И о медведице Зуек рассказал, как она под себя прятала рыбу и он у нее отбил много сигов, накоптил и все время ими кормился. Медведям тоже рыбы хватало, и они даже, немного опомнившись на берегу, кинули последний раз взгляд свой медвежий на людей и друг за другом, не торопясь, поплелись к лесу.
Но волк едва встал, а еще хуже было с лосями: они позволяли себя поднимать, подталкивать, но в конце концов оправились и всем стадом пошли. Зайчики запрыгали как ни в чем не бывало: наверно, им довольно было пищи на острове спасения.
Когда зайчики проложили дорогу, за ними запрыгали с веток белки, зашевелились мыши на кустиках. Некоторые зверушки до того рассиделись, что их пришлось выгонять. Зуек не забыл рассказать и о трех ящерицах, как они поднимались по стволу дерева за уходящим солнцем, а потом спустились к его человеческому огню. Ящерицы тут и нашлись на стволе – им деваться теперь было некуда: под корнями дерева, где они раньше жили, теперь была вода.
После того как окончился этот праздник выпуска животных, Зуйка повезли на водосброс и стали ему все показывать.
И тут сам собою вышел тот праздник праздников, когда старшие заканчивают свою большую работу, а после них приходит ребенок и обращает все в сказку.
Так и Зуйку теперь было позволено поиграть с водосбросом.
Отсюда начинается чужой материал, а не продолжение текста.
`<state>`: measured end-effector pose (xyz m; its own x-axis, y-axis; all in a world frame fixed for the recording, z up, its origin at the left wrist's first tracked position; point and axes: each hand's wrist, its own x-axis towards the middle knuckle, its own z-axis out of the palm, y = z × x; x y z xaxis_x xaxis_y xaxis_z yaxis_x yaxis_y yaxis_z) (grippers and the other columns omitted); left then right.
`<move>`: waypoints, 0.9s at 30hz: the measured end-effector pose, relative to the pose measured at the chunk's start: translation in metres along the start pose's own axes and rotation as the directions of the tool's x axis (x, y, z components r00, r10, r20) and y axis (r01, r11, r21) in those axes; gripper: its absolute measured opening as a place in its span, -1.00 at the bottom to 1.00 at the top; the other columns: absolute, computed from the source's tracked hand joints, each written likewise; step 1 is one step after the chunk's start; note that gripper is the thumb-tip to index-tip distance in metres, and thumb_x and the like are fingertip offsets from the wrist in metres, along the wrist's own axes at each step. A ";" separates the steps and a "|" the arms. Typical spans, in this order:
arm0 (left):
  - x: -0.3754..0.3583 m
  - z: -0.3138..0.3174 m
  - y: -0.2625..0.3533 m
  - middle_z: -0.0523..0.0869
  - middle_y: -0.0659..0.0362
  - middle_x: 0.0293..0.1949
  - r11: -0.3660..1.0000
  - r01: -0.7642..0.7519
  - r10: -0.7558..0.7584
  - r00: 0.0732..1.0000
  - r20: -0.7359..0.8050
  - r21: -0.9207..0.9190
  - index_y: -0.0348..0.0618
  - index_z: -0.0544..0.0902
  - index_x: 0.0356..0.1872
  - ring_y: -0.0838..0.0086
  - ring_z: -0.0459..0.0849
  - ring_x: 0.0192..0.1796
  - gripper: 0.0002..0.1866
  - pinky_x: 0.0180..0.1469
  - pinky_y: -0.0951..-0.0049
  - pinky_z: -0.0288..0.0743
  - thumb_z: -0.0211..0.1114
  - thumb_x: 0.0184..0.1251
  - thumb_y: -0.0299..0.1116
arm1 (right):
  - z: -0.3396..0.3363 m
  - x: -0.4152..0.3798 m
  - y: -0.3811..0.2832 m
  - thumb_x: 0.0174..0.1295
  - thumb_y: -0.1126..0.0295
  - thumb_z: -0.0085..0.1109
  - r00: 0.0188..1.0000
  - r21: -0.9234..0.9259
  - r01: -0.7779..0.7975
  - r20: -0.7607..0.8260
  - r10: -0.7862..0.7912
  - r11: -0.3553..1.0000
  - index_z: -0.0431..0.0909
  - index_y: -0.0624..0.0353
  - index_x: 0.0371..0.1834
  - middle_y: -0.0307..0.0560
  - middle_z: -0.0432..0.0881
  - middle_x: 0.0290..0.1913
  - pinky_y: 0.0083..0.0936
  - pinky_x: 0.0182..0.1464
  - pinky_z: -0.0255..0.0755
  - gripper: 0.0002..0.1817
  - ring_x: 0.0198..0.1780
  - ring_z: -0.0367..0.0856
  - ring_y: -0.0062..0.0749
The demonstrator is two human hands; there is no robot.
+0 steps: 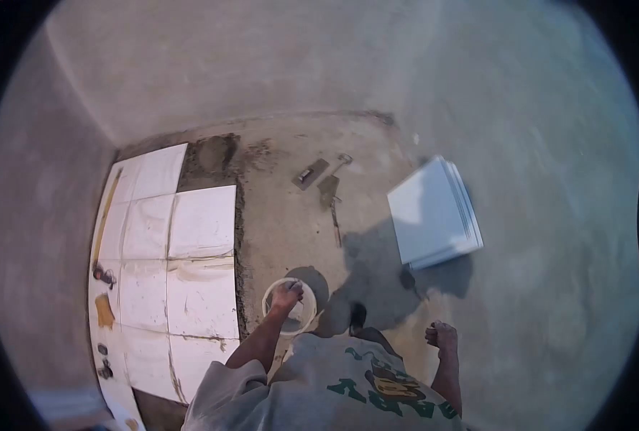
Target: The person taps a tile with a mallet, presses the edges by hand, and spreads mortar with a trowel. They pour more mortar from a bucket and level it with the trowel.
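My left hand [288, 295] is closed over a round white bucket [268, 322], near its upper part; what the fingers hold, if anything, is too small to make out. On the right, my right hand [442, 335] hangs in the air beside my body with its fingers curled, and nothing shows clearly in it. The stack of white tiles [431, 212] leans or lies near the right wall, ahead of my right hand. Laid white tiles [201, 291] cover the floor on the left.
A flat trowel [310, 174], a hammer-like tool [342, 162] and a pointed trowel [328, 190] lie on the concrete floor ahead. Dark mortar [212, 158] borders the laid tiles. A long yellowish strip [107, 215] rests along the left edge. Walls rise on both sides.
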<state>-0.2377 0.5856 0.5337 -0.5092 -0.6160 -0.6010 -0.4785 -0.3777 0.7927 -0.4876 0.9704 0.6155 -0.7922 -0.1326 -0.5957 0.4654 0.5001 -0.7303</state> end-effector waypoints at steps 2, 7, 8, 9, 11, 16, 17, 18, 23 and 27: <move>0.042 -0.011 -0.027 0.73 0.03 -0.23 0.997 0.014 0.002 0.980 -0.201 0.078 -0.30 0.62 -0.07 0.33 0.70 -0.16 -0.55 -0.03 0.36 0.50 0.15 0.30 -0.07 | -0.001 0.069 -0.049 0.28 0.21 0.02 0.996 -0.092 0.057 0.074 -0.050 0.994 0.58 0.25 -0.27 -0.06 0.66 -0.48 -0.48 -0.45 0.53 -0.70 -0.53 0.63 -0.40; 0.033 0.009 0.071 0.74 -0.01 -0.23 0.999 -0.017 0.005 0.958 -0.286 -0.039 -0.26 0.64 -0.09 0.32 0.70 -0.07 -0.56 0.02 0.36 0.48 0.13 0.31 -0.05 | 0.086 0.187 -0.217 0.28 0.17 0.05 0.930 -0.286 0.329 0.266 -0.256 0.900 0.59 0.23 -0.32 -0.13 0.61 -0.53 -0.48 -0.45 0.48 -0.68 -0.54 0.57 -0.46; 0.055 0.011 0.061 0.73 0.06 -0.23 0.999 -0.049 0.046 0.941 -0.336 0.001 -0.28 0.63 -0.06 0.37 0.70 -0.15 -0.57 -0.07 0.38 0.52 0.11 0.34 -0.08 | 0.117 0.195 -0.254 0.28 0.17 0.06 0.906 -0.300 0.357 0.341 -0.250 0.884 0.59 0.23 -0.31 -0.15 0.61 -0.52 -0.49 -0.43 0.47 -0.69 -0.53 0.56 -0.48; 0.070 0.012 0.052 0.73 0.12 -0.23 0.994 -0.090 0.104 0.920 -0.378 0.055 -0.30 0.61 -0.02 0.42 0.71 -0.22 -0.58 -0.17 0.41 0.55 0.10 0.38 -0.12 | 0.142 0.203 -0.274 0.28 0.17 0.07 0.878 -0.298 0.387 0.406 -0.251 0.872 0.60 0.23 -0.30 -0.16 0.61 -0.51 -0.49 -0.41 0.46 -0.69 -0.51 0.55 -0.49; 0.075 0.008 0.079 0.73 0.12 -0.25 0.997 -0.078 0.071 0.928 -0.367 -0.005 -0.30 0.62 -0.03 0.43 0.70 -0.22 -0.59 -0.17 0.41 0.55 0.10 0.38 -0.12 | 0.199 0.232 -0.307 0.27 0.17 0.07 0.788 -0.291 0.518 0.529 -0.316 0.804 0.60 0.22 -0.33 -0.15 0.63 -0.48 -0.50 -0.39 0.45 -0.70 -0.50 0.56 -0.51; 0.191 -0.034 0.081 0.71 0.13 -0.31 0.987 -0.043 -0.010 0.948 -0.317 -0.158 -0.29 0.64 -0.08 0.47 0.68 -0.26 -0.62 -0.20 0.42 0.54 0.10 0.38 -0.14 | 0.321 0.258 -0.348 0.28 0.17 0.07 0.693 -0.381 0.653 0.649 -0.314 0.654 0.60 0.24 -0.33 -0.11 0.65 -0.47 -0.50 -0.39 0.45 -0.68 -0.48 0.58 -0.49; 0.218 -0.047 0.085 0.71 0.14 -0.33 0.985 -0.046 -0.019 0.931 -0.365 -0.168 -0.28 0.64 -0.08 0.47 0.68 -0.27 -0.63 -0.22 0.43 0.53 0.10 0.39 -0.16 | 0.340 0.279 -0.343 0.28 0.16 0.07 0.722 -0.419 0.579 0.661 -0.202 0.699 0.60 0.25 -0.26 -0.09 0.66 -0.45 -0.49 -0.38 0.47 -0.67 -0.47 0.60 -0.47; 0.239 -0.060 0.087 0.70 0.14 -0.35 0.982 -0.033 -0.046 0.911 -0.409 -0.184 -0.28 0.63 -0.07 0.48 0.68 -0.28 -0.65 -0.23 0.43 0.53 0.10 0.39 -0.18 | 0.354 0.296 -0.338 0.28 0.16 0.06 0.743 -0.470 0.491 0.665 -0.071 0.734 0.59 0.25 -0.19 -0.07 0.67 -0.43 -0.47 -0.37 0.49 -0.66 -0.45 0.62 -0.44; 0.313 -0.181 0.225 0.70 0.13 -0.21 0.974 -0.132 0.044 0.906 -0.421 -0.182 -0.24 0.57 0.09 0.45 0.68 -0.21 -0.58 -0.17 0.42 0.52 0.13 0.40 -0.12 | 0.438 0.411 -0.310 0.26 0.16 0.11 0.372 -0.431 0.883 0.884 -0.284 -0.187 0.57 0.30 -0.14 -0.02 0.69 -0.39 -0.44 -0.42 0.52 -0.63 -0.46 0.65 -0.39; 0.352 -0.264 0.266 0.70 0.20 -0.23 0.951 -0.137 -0.019 0.869 -0.495 -0.277 -0.24 0.60 0.01 0.50 0.65 -0.24 -0.61 -0.18 0.49 0.49 0.14 0.40 -0.13 | 0.578 0.388 -0.380 0.27 0.12 0.12 0.831 -0.564 0.247 0.542 0.127 0.788 0.58 0.28 -0.19 -0.03 0.68 -0.41 -0.44 -0.43 0.54 -0.62 -0.52 0.63 -0.40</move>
<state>-0.3553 0.0863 0.5600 -0.0791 -0.8703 -0.4861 -0.1874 -0.4660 0.8647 -0.7436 0.2346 0.4688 -0.3856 -0.5103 -0.7687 -0.0514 0.8437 -0.5344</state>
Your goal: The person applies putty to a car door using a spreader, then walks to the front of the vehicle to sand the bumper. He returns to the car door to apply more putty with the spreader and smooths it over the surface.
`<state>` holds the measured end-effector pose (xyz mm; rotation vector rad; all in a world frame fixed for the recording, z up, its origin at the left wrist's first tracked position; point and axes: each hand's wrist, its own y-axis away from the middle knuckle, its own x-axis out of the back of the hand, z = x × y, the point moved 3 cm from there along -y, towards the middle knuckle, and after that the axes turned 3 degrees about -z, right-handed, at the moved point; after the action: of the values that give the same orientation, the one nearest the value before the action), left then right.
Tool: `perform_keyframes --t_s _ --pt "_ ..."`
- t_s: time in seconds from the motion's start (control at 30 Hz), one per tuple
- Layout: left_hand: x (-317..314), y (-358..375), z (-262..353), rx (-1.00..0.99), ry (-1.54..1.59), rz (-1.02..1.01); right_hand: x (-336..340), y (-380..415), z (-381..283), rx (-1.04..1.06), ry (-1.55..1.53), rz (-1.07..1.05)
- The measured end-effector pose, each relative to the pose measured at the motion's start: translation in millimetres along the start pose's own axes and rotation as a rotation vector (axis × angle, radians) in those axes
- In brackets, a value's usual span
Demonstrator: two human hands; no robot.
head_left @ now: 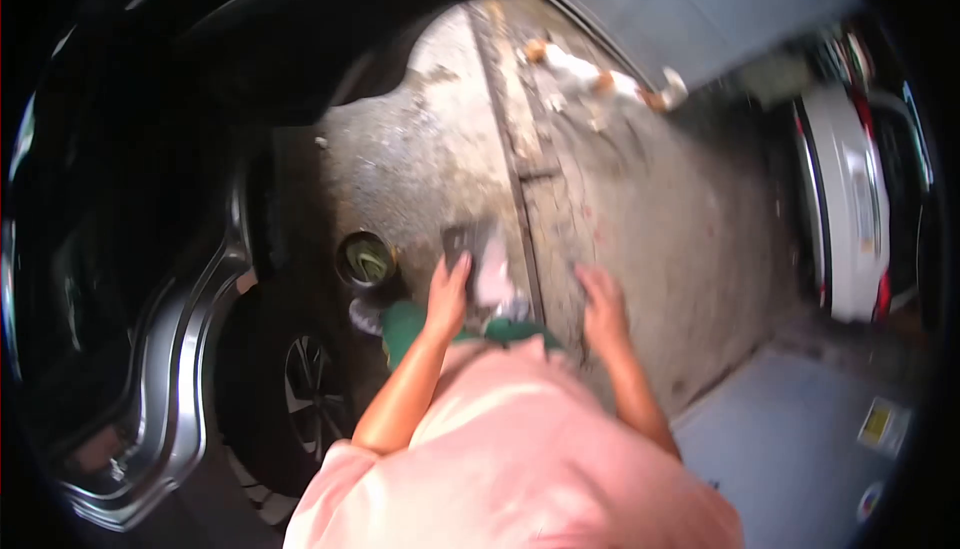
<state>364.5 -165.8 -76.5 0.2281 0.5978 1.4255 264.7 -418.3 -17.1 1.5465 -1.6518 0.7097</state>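
Note:
My left hand (450,284) is closed round a dark flat object (459,239), blurred by motion, out in front of my green shorts. Beside it, a pale pink and white thing (492,274) shows above the floor; whether the hand touches it I cannot tell. To the right, my right hand (600,299) is raised, with a small dark item at its fingertips, too blurred to name. Left of my left hand, a round dark bucket (345,261) stands on the floor with something green (370,259) inside.
At the left is a dark car with a silver door sill (185,389) and a wheel (305,389). A white and brown dog (590,74) is on the concrete floor (660,239) ahead. A white car (850,199) stands at the right, near grey panels (730,9).

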Motion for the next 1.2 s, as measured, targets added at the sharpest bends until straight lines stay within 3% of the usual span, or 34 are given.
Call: perform_keyframes --t_s 0.17,0.27,0.43,0.57,0.7,0.8,0.83,0.93,1.0,1.2 --pt "-170 -16 52 0.013 -0.254 -0.435 155 -25 34 0.085 0.229 0.246" --pt "-240 -26 78 -0.273 -0.489 -0.516 183 -58 65 0.182 0.289 0.278" --pt "-313 -84 91 -0.304 -0.391 -0.413 176 -102 97 0.315 0.117 0.317" --pt "-362 -140 110 -0.330 -0.517 -0.355 186 -143 117 0.368 0.059 0.234" --pt "-416 -195 155 -0.577 -0.355 -0.339 190 -199 176 0.280 -0.095 0.063" --pt "-443 -237 185 -0.499 -0.393 -0.401 225 -232 207 0.058 -0.385 0.410" --pt "-452 -253 186 -0.451 -0.384 -0.374 253 -247 197 0.144 -0.311 0.455" --pt "-485 -302 155 -0.148 0.044 -0.445 302 -296 169 0.381 -0.269 0.552" --pt "-503 -336 146 0.040 0.262 -0.414 299 -342 189 0.513 -0.232 0.488" --pt "-570 -474 137 0.017 0.456 -0.271 283 -496 344 0.454 -0.129 0.326"
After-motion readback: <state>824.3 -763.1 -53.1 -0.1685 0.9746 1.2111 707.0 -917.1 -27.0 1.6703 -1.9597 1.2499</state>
Он приказал бросить воду в падун, а сам нашел свою печурку и смотрел и слушал, как, собираясь с силами, бросался на камни падун и опять начинался знакомый гул, когда струйки, сшибаясь между собою, бьются, бьются, пока наконец не послышится мерный шаг человека: весь человек идет все вперед и вперед…
Как же так? Ведь это камень тогда вертелся в своей каменной яме, и в гуле этом слышался мерный ход человека все вперед и вперед. А теперь же этот камень открыли, этот камень поместили в музей местного края. Откуда же берется теперь и по-прежнему слышится в гуле падающей воды мерный шаг человека?
Или, может быть, это не камень определяет мерный ход, а в душе у Зуйка сила человеческая расстанавливает звуки борьбы падающих струек так, будто это не водопад, а весь человек собрался и мерно шагает все вперед и вперед?
Зуек не стал разбираться в этом. Он только очень обрадовался, узнав этот знакомый с детства ему шаг.
Мальчик махнул рукой. На водосбросе повернули ручку, и падун замолчал.
Мальчик опять приказал. И падун опять зашумел, и опять, как человек, кто-то в нем все шагает вперед и вперед.
А там, в другую сторону, лежит большая спокойная вода, и кто-то рассказывает, будто он сам видел своими глазами, как один из лосей робко вышел из леса, верно, желая напиться. Он подкрался к воде и, наверно, увидел в ней сам себя, и ему из этого зеркала корова протянула лошадиную губу.
Лось было дрогнул и отошел назад, не узнав сам себя. Но пить ему очень хотелось, и он опять подошел и, не поглядев больше на лошадиную губу, напился воды.
А эта вода была уже в руках человека.
И вот как будто у нас шевелится опять мысль, обнимающая нас всегда при встрече с большой водой, бывшей когда-то колыбелью всей жизни: эта добрая мысль человека, глядящего в беспредельную даль, о том, что каждый из нас где-то соединен с другим человеком и все мы, люди, в суровой борьбе за единство свое, все, как капли воды, когда-нибудь придем в океан.